Oral | Tuesday, 05 May, 11:00–11:20 (CEST)
 
Room E2
FourCastNet 3: A geometric approach to probabilisticmachine-learning weather forecasting at scale
Boris Bonev1, Thorsten Kurth1, Ankur Mahesh2,3, Mauro Bisson1, Marius Koch1, Georg Ertl1, Dallas Foster1, Alberto Carpentieri1, Jean Kossaifi1, Karthik Kashinath1, Anima Anandkumar4, William D. Collins2, Michael S. Pritchard1, and Alexander Keller1
Boris Bonev et al.
  • 1NVIDIA Corporation, Santa Clara, CA, United States
  • 2Lawrence Berkeley National Laboratory, Berkeley, CA, United States
  • 3University of California, Berkeley, CA, United States
  • 4California Institute of Technology, Pasadena, CA, United States

FourCastNet 3 advances global weather modeling by implementing a scalable, geometric machine
learning (ML) approach to probabilistic ensemble forecasting. The approach is designed to respect
spherical geometry and to accurately model the spatially correlated probabilistic nature of the
problem, resulting in stable spectra and realistic dynamics across multiple scales. FourCastNet 3
delivers forecasting accuracy that surpasses leading conventional ensemble models and rivals the best
diffusion-based methods, while producing forecasts 8 to 60 times faster than these approaches. In
contrast to other ML approaches, FourCastNet 3 demonstrates excellent probabilistic calibration
and retains realistic spectra, even at extended lead times of up to 60 days. All of these advances
are realized using a purely convolutional neural network architecture tailored for spherical geometry.

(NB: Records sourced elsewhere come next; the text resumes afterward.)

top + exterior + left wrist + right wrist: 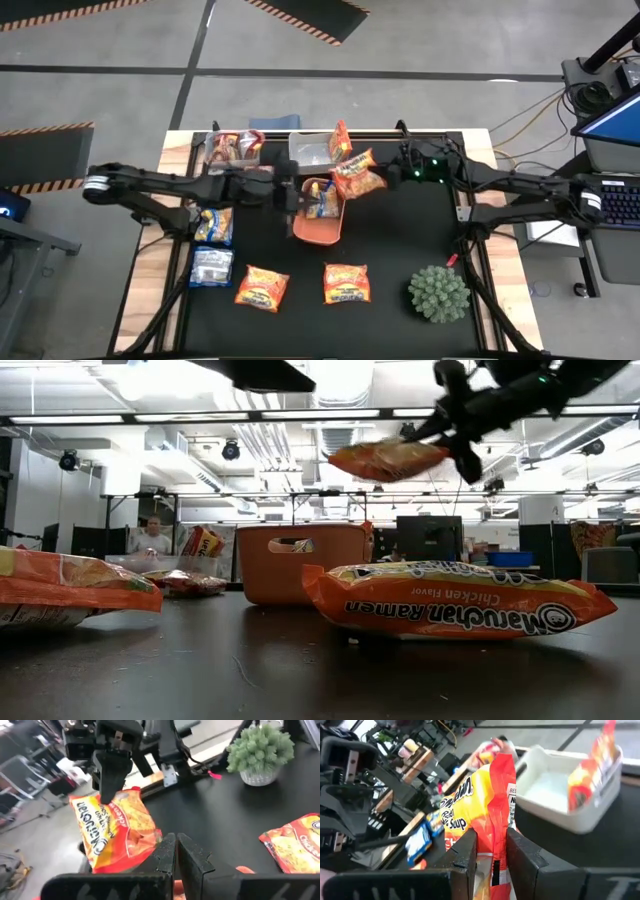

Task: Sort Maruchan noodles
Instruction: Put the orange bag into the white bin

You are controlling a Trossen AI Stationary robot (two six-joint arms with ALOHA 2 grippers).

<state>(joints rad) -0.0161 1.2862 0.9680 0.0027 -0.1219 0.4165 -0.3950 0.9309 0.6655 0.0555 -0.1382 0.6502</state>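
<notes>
Black matte surface on a wood-edged bench, big open lab behind it with a person sitting way back. Starting at the right gripper: its jaws are pinching a crinkly orange-and-yellow Maruchan chicken ramen packet by one edge, held up in the air. Seen from above, that packet hangs roughly at 10 o'clock from the surface centre, with its long axis running away from the jaws toward the orange rounded plastic tray, which sits at about 8 o'clock from the packet and just beside it. Right arm is clearly the one on this, so I'd guess the drop goes there or in the clear bin behind.

Left gripper hovers right over the orange tray, jaws pressed together with nothing in them as far as I can see.

Containers: the orange tray holds one blue-and-yellow packet; the clear bin has an orange packet leaning on its rim; another clear bin at 9 o'clock from that one holds a few. Four more packets lie loose on the surface.
</notes>
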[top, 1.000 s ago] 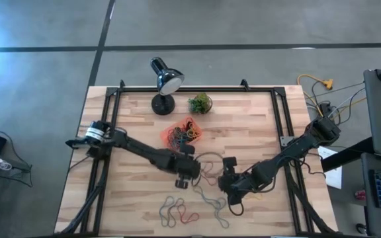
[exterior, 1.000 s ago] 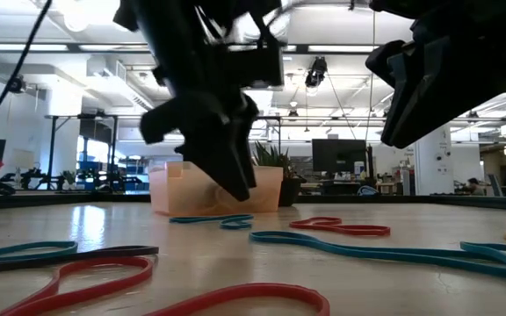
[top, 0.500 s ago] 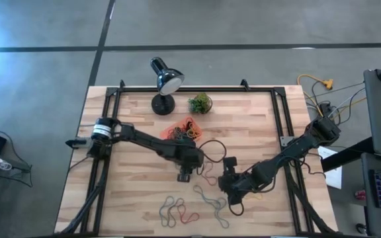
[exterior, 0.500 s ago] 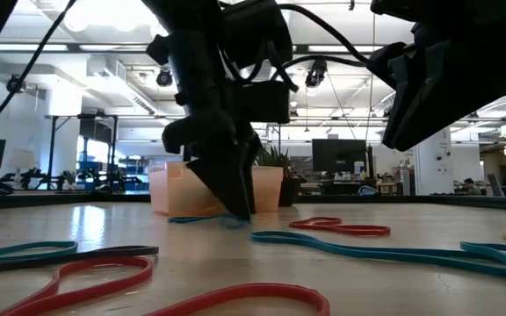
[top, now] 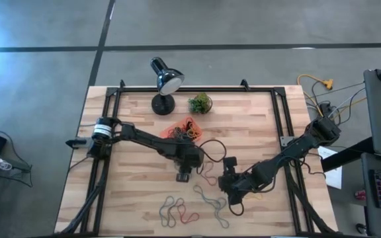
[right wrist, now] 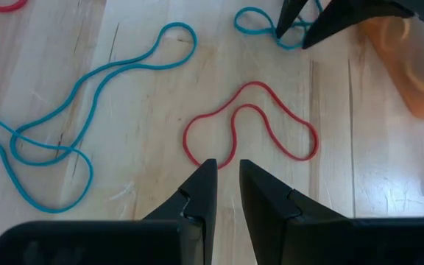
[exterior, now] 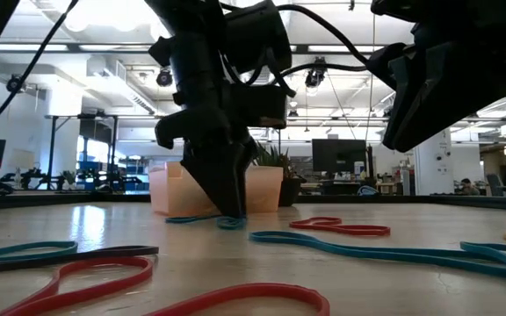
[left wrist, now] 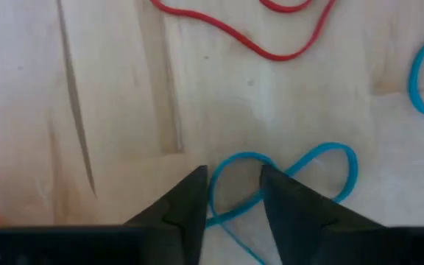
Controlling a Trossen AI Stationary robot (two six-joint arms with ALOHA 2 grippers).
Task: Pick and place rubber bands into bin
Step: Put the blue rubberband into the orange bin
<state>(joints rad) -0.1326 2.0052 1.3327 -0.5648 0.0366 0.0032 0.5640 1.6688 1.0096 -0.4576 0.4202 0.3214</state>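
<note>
Rubber bands lie scattered on the wooden table. My left gripper (top: pixel 184 174) (exterior: pixel 230 213) (left wrist: pixel 234 180) points steeply down, open, its fingertips at the table on either side of one loop of a blue rubber band (left wrist: pixel 350 158) (exterior: pixel 198 219) (right wrist: pixel 240 22). The orange bin (top: pixel 182 132) (exterior: pixel 169 189) (right wrist: pixel 418 66) stands just beyond it, with several bands inside. My right gripper (top: pixel 222 180) (right wrist: pixel 227 173) hovers above a red band (right wrist: pixel 249 85) (exterior: pixel 341 228), its fingers a narrow gap apart with nothing between them. My left gripper comes from above, slanting, with the blue band's loop end (left wrist: pixel 243 155) lying flat on the table between its two fingertips (left wrist: pixel 197 177). I cannot tell whether the fingers touch the band.
A long blue band (right wrist: pixel 124 66) and more bands (top: pixel 177 211) lie toward the near edge. A black desk lamp (top: pixel 161 76) and a small plant (top: pixel 200 102) stand at the far edge. Black cable loops (top: pixel 209 147) hang between the arms.
My left gripper has gone down and a little toward the bin, tipping more steeply, until its fingertips stand at the table by the blue band. The band lies where it was.
</note>
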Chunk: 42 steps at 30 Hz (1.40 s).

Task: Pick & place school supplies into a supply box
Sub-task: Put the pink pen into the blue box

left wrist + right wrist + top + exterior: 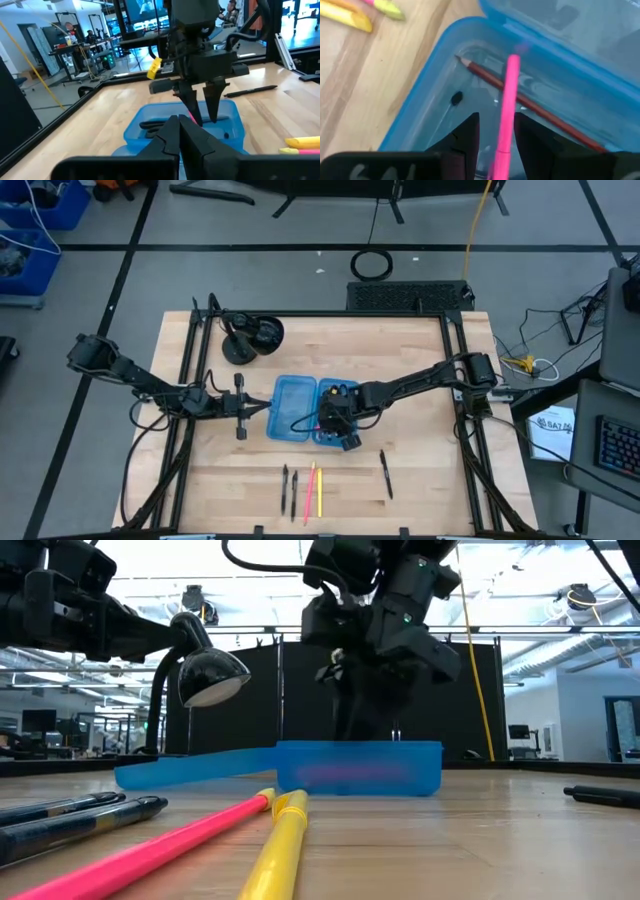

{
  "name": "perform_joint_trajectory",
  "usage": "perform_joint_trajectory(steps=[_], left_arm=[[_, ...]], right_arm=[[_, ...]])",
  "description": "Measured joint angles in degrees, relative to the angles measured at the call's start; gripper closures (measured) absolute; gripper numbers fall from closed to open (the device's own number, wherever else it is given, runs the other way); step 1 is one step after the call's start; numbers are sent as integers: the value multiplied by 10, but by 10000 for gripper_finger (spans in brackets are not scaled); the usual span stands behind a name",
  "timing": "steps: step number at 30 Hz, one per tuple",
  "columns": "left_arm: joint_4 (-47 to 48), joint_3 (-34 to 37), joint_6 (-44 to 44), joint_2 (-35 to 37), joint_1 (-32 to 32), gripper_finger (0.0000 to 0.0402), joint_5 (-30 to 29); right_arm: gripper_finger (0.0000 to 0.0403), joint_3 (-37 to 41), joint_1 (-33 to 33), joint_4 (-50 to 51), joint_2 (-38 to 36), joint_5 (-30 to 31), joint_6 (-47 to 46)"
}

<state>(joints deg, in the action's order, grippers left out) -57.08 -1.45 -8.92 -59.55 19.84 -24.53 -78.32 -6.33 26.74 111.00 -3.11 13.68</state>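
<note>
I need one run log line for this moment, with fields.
right hand: holds pink pen over supply box | brown pencil: in box | left hand: at box edge

In the high view, the right gripper (341, 427) is covering much of the supply box (292, 409), hiding that half's contents. At worktop (480, 840) level, the translucent box wall is blurring whatever is lying inside into a faint pink smear. The pink pen (506, 102) is running out of the right wrist picture between the fingers, its lower end unseen, and the brown pencil (520, 100) is passing behind it. The black pen (603, 796) is being cut off by the frame edge.
</note>
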Motion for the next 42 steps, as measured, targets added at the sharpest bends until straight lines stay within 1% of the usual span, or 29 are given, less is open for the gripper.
perform_joint_trajectory(steps=[6,11,17,22,28,34,38,42], left_arm=[[0,0,0,0,0,367,0],[0,0,1,0,0,362,1],[0,0,1,0,0,362,3],[1,0,2,0,0,362,4],[1,0,2,0,0,362,4],[1,0,5,0,0,362,4],[1,0,5,0,0,362,4],[0,0,5,0,0,362,4]], right_arm=[[292,0,7,-23,9,0,1],[292,0,11,-16,34,-1,3],[296,0,10,-17,42,-1,10],[317,0,11,-17,42,-1,35],[375,0,11,-17,42,-1,35],[377,0,11,-17,42,-2,27],[369,0,11,-13,42,-2,22],[376,0,11,-4,37,-2,22]])
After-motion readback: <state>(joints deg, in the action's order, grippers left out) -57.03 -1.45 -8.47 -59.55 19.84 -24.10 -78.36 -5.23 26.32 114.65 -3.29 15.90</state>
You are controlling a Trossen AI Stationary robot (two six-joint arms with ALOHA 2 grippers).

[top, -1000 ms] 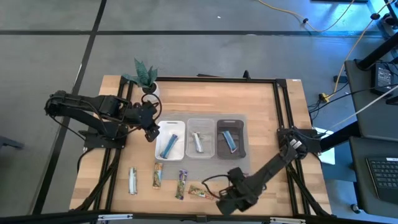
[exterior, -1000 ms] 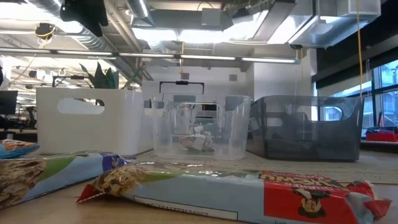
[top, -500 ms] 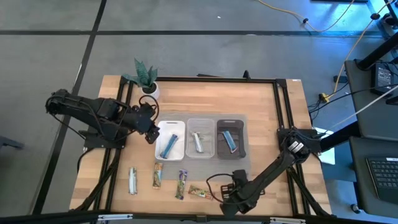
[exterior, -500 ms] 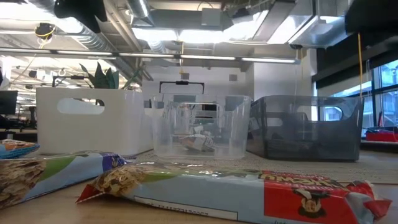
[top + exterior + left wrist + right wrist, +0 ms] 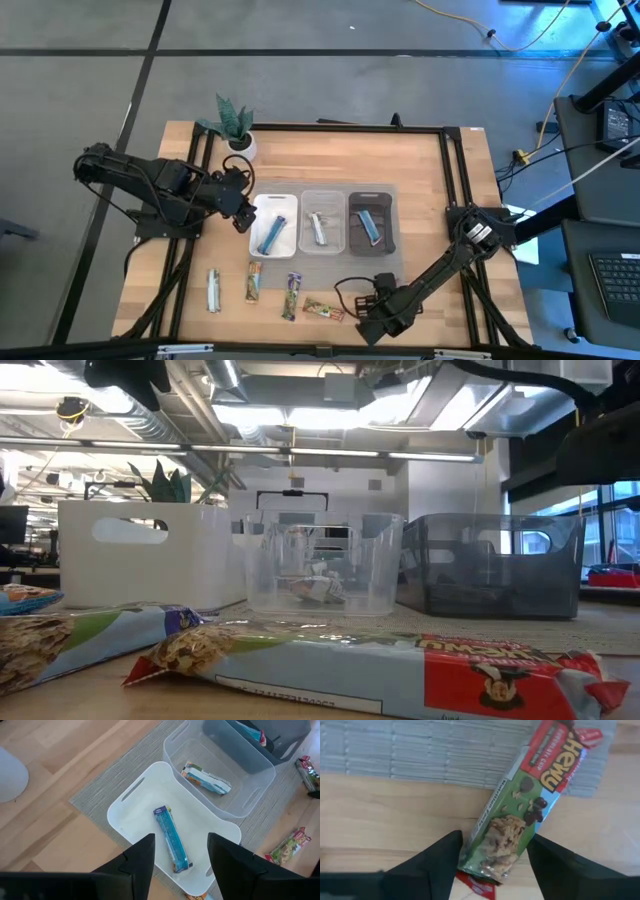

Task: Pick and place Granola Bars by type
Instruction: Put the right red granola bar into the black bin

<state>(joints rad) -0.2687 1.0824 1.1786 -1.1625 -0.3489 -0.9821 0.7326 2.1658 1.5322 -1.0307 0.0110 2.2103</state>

Scalable and efficient large-scale training on 1024 GPUs and more is enabled by a novel training
paradigm for combined model- and data-parallelism, inspired by domain decomposition methods in
classical numerical models. Additionally, FourCastNet 3 enables rapid inference on a single GPU,
producing a 60-day global forecast at 0.25°, 6-hourly resolution in under 4 minutes. Its computational
efficiency, medium-range probabilistic skill, spectral fidelity, and rollout stability at subseasonal
timescales make it a strong candidate for improving meteorological forecasting and early warning
systems through large ensemble predictions.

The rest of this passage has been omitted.